◆ **EXERCISE OBJECTIVE**:
Copy out each line of the data that holds the string "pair".

Items listed in a dataset
Segment Open
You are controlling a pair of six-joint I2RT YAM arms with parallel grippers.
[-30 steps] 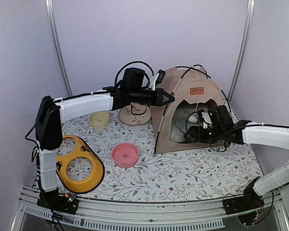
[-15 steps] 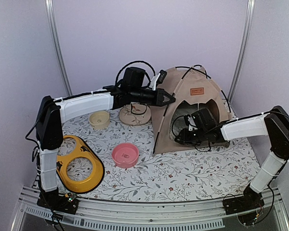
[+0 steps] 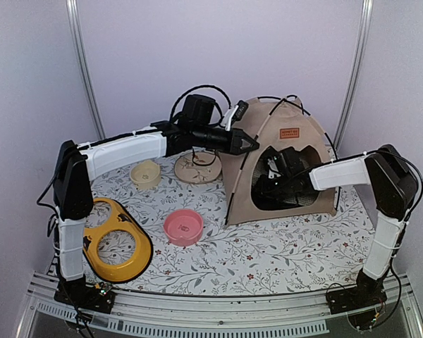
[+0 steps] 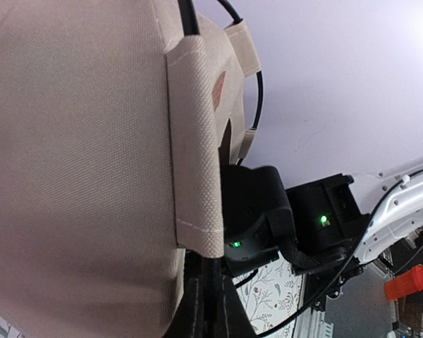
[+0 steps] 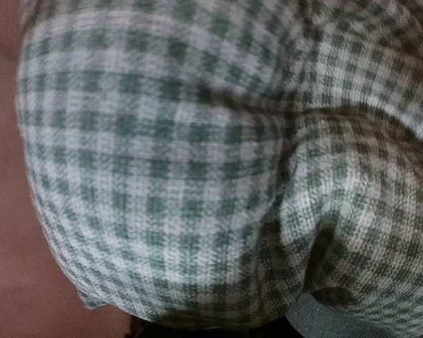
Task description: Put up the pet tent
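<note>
Back right, the domed beige pet tent [image 3: 271, 130] stands, left tool [image 3: 252, 144] pinching it, right tool [image 3: 268, 184] indeterminate inside.

Looks like a robotics lab test booth: plain lilac walls [image 3: 218, 49], metal corner posts [image 3: 86, 70], a flower-print table [image 3: 282, 260] fronted by an aluminium rail [image 3: 211, 310] with robot arm bases [image 3: 84, 296].

Left arm [image 3: 120, 151] extended level toward the right, left gripper [image 3: 252, 143] clamped tight on a pole of the pet tent [image 3: 241, 183], right arm [image 3: 342, 171] with elbow raised and forearm reaching left, right gripper [image 3: 268, 184] inside the tent mouth, jaw stance hidden.
</note>
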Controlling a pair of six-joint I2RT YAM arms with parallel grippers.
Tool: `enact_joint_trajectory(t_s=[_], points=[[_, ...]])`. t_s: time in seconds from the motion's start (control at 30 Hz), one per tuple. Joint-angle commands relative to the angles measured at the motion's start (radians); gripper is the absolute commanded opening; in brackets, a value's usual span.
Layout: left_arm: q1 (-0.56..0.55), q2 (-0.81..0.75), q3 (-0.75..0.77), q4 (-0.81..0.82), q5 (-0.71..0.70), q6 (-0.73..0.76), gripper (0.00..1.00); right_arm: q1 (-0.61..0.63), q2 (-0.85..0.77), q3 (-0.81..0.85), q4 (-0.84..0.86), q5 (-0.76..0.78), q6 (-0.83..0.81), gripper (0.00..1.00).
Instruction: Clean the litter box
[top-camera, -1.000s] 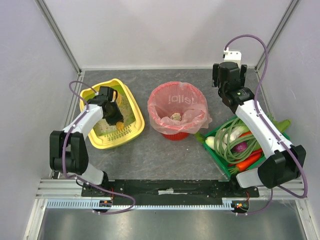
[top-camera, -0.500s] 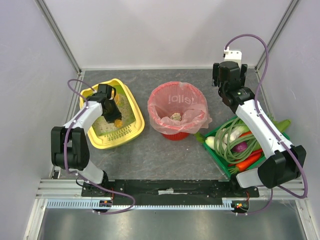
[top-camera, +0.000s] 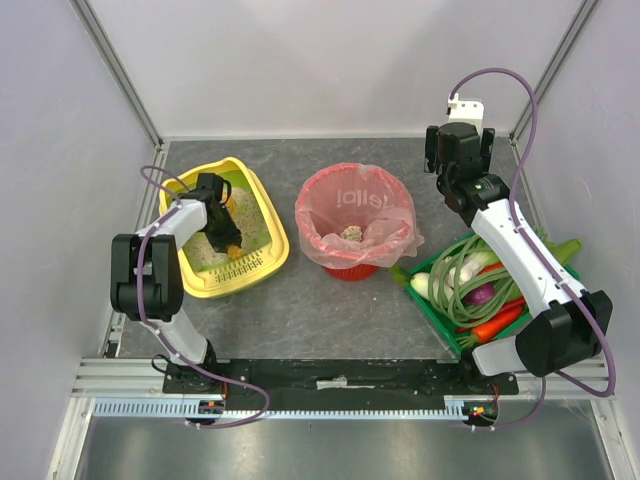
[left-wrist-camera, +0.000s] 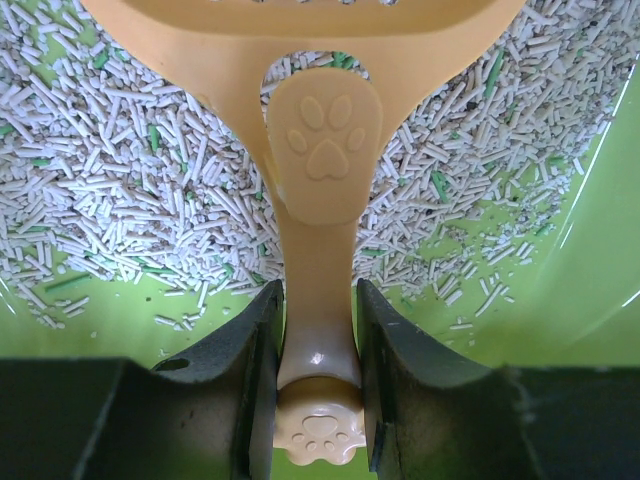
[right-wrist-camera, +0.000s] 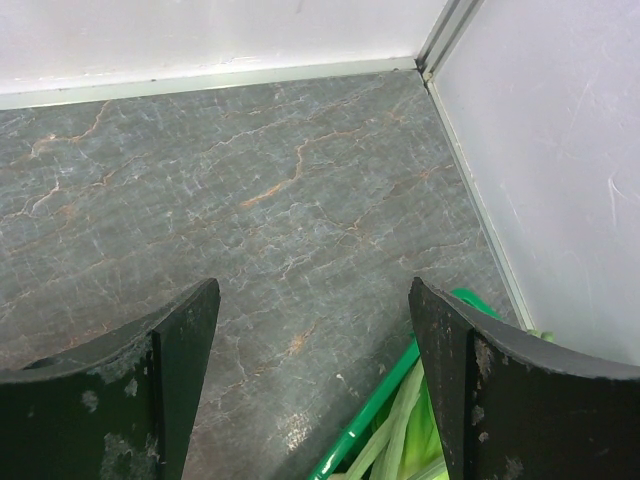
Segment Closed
◆ **FINISHED TASK**:
You are controlling a pair of six-joint I2RT YAM arms with parallel grippers.
Controlling a pair of six-joint I2RT YAM arms with parallel grippers.

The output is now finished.